Normally, she hated to be fussed over. She hated to be seen in moments of weakness. But right now…she was on empty, and it wasn’t just her roiling stomach.
“Breathe,” Bob advised. He took on his notable-quotable voice. “‘When we pause, allow a gap, and breathe deeply, we can experience instant refreshment. Suddenly, we slow down, and there’s the world.’”
Merry endeavored to follow the advice. “Who said that?” she asked after several deep inhalations.
“Pema Chödrön. Or at least, her social media manager. I saw it on her Facebook page.”
“I’m not sure I’m ready for
the world,” she confessed. The cold can on the back of her neck was helping; she no longer felt as if she might faint. Quaking, however, was still very much on the menu. “I guess you heard all that?” She gestured to her laptop.
“It’s a small café,” he acknowledged. “Sounds like you’ve hit the end of the line with that website you work for.”
“Yeah. With a splat.” Merry scrubbed a hand over her face, feeling the screws under the skin. Right now the titanium felt like about all that was holding her together. “I don’t know what I’m going to tell Dolly. She was so excited about me bringing in new business for the ranch through DDWID.”
Bob looked thoughtful. “You know, I really dig your column, Lady Hobbit. But have you ever thought of doing more with your writing?”
Merry shrugged. “Not really. I’m still pretty new at it. I don’t even know what I’m doing most of the time. My editor was always teasing me about trying to write the great American novel when I should have been pleasing Five-Second Sally.”

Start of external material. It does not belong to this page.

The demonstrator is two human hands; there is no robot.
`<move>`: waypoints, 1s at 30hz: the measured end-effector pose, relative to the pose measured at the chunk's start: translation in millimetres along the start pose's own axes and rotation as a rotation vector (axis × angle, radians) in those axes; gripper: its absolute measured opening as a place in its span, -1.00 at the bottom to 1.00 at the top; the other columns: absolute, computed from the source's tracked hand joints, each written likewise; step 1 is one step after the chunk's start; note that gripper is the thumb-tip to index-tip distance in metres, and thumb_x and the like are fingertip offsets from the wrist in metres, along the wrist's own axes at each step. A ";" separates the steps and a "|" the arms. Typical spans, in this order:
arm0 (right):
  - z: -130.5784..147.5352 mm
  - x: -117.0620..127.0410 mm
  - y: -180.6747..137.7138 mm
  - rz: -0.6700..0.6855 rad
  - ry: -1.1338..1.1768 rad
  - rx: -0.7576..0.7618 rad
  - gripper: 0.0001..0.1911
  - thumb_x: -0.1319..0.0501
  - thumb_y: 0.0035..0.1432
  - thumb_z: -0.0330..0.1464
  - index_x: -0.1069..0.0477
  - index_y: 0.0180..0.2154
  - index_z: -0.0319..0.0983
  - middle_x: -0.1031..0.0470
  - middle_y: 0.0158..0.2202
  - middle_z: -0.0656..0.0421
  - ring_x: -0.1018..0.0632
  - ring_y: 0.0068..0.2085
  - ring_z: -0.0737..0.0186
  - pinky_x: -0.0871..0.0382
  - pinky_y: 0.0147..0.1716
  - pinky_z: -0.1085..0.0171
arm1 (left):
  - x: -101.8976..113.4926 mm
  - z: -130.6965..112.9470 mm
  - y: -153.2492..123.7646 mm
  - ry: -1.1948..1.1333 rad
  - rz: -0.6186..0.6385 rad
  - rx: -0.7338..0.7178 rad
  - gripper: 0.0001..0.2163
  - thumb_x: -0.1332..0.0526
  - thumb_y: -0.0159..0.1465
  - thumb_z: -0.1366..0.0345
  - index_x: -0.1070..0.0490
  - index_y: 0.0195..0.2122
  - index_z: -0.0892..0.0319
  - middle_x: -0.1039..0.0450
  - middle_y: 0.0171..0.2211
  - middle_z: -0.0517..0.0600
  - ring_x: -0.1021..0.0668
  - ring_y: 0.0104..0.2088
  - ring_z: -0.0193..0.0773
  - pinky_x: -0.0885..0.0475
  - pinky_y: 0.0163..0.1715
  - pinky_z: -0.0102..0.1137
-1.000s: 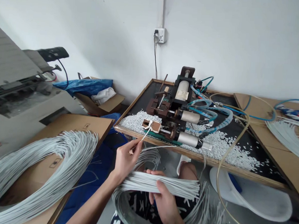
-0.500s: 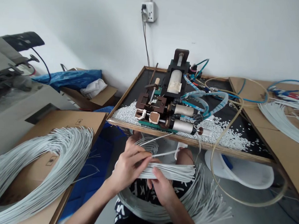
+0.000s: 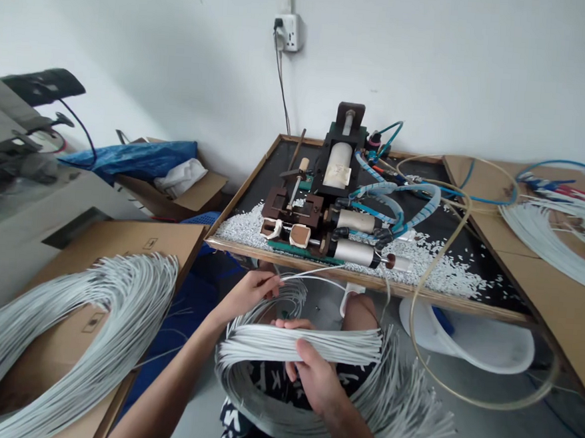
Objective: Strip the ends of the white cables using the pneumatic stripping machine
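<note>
My right hand (image 3: 316,374) is wrapped round a thick bundle of white wires (image 3: 344,346), thumb on top and fingertips showing beyond it. The bundle loops down over my lap, with its loose ends fanned out at the right. Farther forward and to the left, my left hand (image 3: 252,295) is closed in a pinch on thin white wire. Two strands run rightward from its fingertips, just below the table's front edge. Above them on the table sits a pneumatic machine (image 3: 300,209) with metal cylinders and blue hoses.
White insulation scraps (image 3: 449,270) litter the wood-edged black table (image 3: 276,164). At left, a large wire coil (image 3: 135,315) lies on cardboard (image 3: 181,238). Another coil (image 3: 546,243) lies at right. A clear hose (image 3: 418,321) hangs before a white tub (image 3: 494,343) under the table.
My left hand has moved away from the bundle, forward and slightly left, drawing wire with it. My right hand still grips the bundle. The view has shifted slightly.
</note>
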State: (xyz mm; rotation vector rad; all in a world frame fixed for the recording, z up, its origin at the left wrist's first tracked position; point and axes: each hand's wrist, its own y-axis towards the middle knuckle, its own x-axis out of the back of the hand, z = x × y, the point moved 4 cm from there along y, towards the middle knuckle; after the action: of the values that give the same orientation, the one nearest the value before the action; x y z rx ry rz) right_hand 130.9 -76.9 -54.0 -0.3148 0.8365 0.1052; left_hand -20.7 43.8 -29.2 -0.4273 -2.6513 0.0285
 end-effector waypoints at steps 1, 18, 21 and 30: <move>0.4 0.0 0.6 -0.003 0.003 -0.003 -0.56 -0.44 0.03 -0.13 -0.57 -0.07 -0.16 -0.66 -0.17 0.03 -0.47 -0.45 0.21 -0.07 -0.66 0.34 | 0.3 -0.4 -0.6 -0.003 -0.006 -0.004 -0.54 -0.19 0.32 -0.07 -0.56 -0.49 0.23 -0.50 -0.59 -0.03 -0.49 -0.57 -0.29 -0.41 -0.53 -0.47; -0.2 -2.4 5.0 0.006 0.018 -0.007 -0.67 -0.44 0.03 -0.15 -0.58 -0.17 -0.11 -0.63 -0.25 0.12 -0.39 -0.49 0.24 -0.08 -0.64 0.33 | -0.7 -22.0 -22.1 -0.400 0.358 0.184 -0.68 -0.49 0.08 0.05 -0.63 -0.36 0.23 -0.59 -0.48 0.07 -0.56 -0.50 -0.24 -0.45 -0.48 -0.43; 3.1 -6.7 6.7 0.015 0.023 0.016 -0.72 -0.43 0.04 -0.16 -0.60 -0.22 -0.13 -0.64 -0.23 0.10 -0.40 -0.48 0.25 -0.09 -0.65 0.35 | -1.5 -22.3 -21.1 -0.388 0.384 0.160 -0.72 -0.46 0.13 0.10 -0.55 -0.39 0.23 -0.54 -0.49 0.01 -0.53 -0.50 -0.28 -0.42 -0.47 -0.46; 2.3 -2.8 20.8 0.069 0.096 0.066 -0.66 -0.47 -0.03 -0.16 -0.65 -0.24 -0.24 -0.67 -0.23 0.07 -0.42 -0.55 0.38 -0.14 -0.73 0.44 | 5.2 -19.0 -5.3 0.173 0.123 -0.204 -0.85 -0.27 0.27 0.25 -0.44 -0.43 0.15 -0.54 -0.25 0.02 -0.55 -0.20 -0.17 -0.44 -0.21 -0.46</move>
State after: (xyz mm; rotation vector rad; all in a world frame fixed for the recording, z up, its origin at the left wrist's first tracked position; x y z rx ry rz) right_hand 126.2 -56.3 -55.3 -0.2304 0.9443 0.1270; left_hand -18.3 39.3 -9.5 -0.6302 -2.4632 -0.2315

“Well, that’s interesting,” said Bob. He scratched pensively at his beard. “I don’t know who this Sally chick is, but seems to me you could give her a run for her money.”
Merry’s lips twisted ruefully. “That’s sweet of you, Bob. But I’m not a real writer. Most of the time I’m just pulling stuff out of my ass.”
“My dear,” said Bob, “most of life is ‘pulling stuff out of your ass.’”
“Who said that?”
“I did.”
Merry gave him a wan smile.
“Seriously, why don’t you try it? You could write a book about life with the llamas.”
“Like, a novel?”
“Could be.” He shrugged. “But I was thinking maybe you could take what you’ve already been doing—your profiles of the town and the people here—and turn the whole thing into a book. Like one of those travel memoirs. A Year in Provence, or Wild. That sort of thing. Be good for tourism,” he said, gazing around at his near-empty establishment. “And the Buddha knows we need more of that around here.”